For many of the unexplored regions marked upon this map, however, we can in reason appeal only to their possible or presumable mineral wealth as an incentive to their exploration, and if some of them should prove wholly or in great part barren when such exploration shall have been carried out, it will not be without utility to acquire even this negative information, and write upon them in characters as large as need be, "No thoroughfare."
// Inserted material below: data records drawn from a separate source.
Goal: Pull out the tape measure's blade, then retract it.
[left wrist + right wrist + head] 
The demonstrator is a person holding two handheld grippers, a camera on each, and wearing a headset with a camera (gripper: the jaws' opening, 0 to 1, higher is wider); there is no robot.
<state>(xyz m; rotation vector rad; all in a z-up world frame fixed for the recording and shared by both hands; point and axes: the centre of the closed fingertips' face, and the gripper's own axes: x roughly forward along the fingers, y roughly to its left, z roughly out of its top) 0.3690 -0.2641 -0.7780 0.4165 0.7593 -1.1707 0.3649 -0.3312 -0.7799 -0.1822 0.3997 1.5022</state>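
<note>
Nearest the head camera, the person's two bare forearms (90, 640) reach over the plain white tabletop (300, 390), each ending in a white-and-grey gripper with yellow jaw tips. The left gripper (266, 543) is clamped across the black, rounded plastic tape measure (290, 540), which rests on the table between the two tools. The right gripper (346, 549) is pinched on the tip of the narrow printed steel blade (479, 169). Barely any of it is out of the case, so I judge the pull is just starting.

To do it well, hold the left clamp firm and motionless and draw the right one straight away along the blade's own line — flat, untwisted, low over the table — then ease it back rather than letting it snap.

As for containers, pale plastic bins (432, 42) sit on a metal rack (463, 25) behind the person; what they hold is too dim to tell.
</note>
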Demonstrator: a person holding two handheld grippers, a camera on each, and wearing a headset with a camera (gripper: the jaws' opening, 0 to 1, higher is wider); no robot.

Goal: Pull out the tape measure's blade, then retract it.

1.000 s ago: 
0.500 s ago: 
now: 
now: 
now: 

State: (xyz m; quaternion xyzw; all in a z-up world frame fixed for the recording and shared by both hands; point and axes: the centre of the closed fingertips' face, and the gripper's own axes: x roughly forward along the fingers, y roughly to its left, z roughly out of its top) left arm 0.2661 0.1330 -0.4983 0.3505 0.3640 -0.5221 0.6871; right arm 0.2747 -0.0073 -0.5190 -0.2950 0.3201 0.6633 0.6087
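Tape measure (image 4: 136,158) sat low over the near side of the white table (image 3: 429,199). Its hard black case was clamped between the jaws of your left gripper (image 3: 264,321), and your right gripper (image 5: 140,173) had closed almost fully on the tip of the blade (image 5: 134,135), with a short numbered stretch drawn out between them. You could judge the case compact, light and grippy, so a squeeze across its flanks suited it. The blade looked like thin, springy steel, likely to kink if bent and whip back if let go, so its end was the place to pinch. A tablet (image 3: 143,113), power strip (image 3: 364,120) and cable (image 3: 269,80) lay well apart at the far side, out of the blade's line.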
I will now ask your further attention for a few moments while I run over and make some remarks in detail on the various unexplored areas as indicated on the map. It must first, however, be explained in what manner the unexplored areas referred to have been outlined. All lines, such as those of rivers, chains of lakes, or other travelled routes, along which reasonably satisfactory explorations have been made and of which fairly accurate route-maps are in existence, are given an approximate average width of about fifty miles, or twenty-five miles on each side of the explorer's or surveyor's track. The known lines are thus arbitrarily assumed to be wide belts of explored country, and that which is referred to as unexplored comprises merely the intervening tracts. By this mode of definition the unexplored regions are reduced to minimum dimensions. Neither are any comparatively small tracts of country lying between explored routes included in my enumeration, in which the least area mentioned is one of 7500 square miles; nor are the Arctic islands, lying to the north of the continent, referred to. Because of the empirical mode in which the unexplored areas have thus been delineated, it has not been attempted to estimate with more than approximate accuracy the number of square miles contained in each, my purpose being merely to render apparent the great dimensions of these areas.